→ Action item
The answer must consist only of the lines from the line with "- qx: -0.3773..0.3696" to the line with "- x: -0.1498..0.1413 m", both included, exactly as they stand below.

→ Stored data
*-*-*
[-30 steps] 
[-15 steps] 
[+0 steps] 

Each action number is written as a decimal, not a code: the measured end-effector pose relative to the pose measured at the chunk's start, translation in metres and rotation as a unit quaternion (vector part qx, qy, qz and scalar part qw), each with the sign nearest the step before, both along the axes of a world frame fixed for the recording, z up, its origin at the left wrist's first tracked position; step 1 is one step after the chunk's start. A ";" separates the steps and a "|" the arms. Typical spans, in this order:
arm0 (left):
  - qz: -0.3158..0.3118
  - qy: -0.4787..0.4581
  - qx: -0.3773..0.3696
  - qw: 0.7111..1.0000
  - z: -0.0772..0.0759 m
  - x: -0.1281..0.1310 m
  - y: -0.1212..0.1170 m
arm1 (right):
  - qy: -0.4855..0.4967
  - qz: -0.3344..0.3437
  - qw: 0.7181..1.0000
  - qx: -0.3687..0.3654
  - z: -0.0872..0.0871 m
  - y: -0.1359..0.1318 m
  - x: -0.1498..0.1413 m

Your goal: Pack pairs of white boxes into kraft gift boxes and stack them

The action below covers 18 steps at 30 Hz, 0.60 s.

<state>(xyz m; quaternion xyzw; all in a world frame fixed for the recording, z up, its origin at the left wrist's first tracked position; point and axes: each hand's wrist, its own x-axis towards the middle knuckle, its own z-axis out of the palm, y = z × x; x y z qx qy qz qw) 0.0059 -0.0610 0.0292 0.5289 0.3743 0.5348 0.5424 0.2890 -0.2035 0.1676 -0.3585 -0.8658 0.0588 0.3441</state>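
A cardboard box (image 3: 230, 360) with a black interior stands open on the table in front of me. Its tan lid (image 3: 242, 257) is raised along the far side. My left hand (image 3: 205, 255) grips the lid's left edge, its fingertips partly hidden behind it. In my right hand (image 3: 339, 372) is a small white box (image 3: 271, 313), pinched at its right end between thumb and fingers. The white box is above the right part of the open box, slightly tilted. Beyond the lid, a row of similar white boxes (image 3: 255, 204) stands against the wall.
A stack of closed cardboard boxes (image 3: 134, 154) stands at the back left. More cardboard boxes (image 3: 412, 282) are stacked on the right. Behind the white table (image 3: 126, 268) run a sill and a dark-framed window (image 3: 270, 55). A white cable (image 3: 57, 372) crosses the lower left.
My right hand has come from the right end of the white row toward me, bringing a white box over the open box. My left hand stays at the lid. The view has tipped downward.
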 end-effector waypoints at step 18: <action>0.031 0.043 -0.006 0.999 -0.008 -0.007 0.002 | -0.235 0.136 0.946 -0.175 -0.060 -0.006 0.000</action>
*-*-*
→ Finished exercise
  - qx: -0.3773..0.3696
  - qw: 0.7111..1.0000
  - z: -0.0772..0.0759 m
  - x: -0.1281..0.1310 m
  - y: -0.1212..0.1170 m
arm1 (right):
  - qy: -0.4855..0.4967
  - qz: -0.3344..0.3437
  - qw: 0.7181..1.0000
  - qx: -0.3687..0.3654
  - z: -0.0872..0.0871 m
  - y: -0.1359..0.1318 m
  - x: -0.1498..0.1413 m

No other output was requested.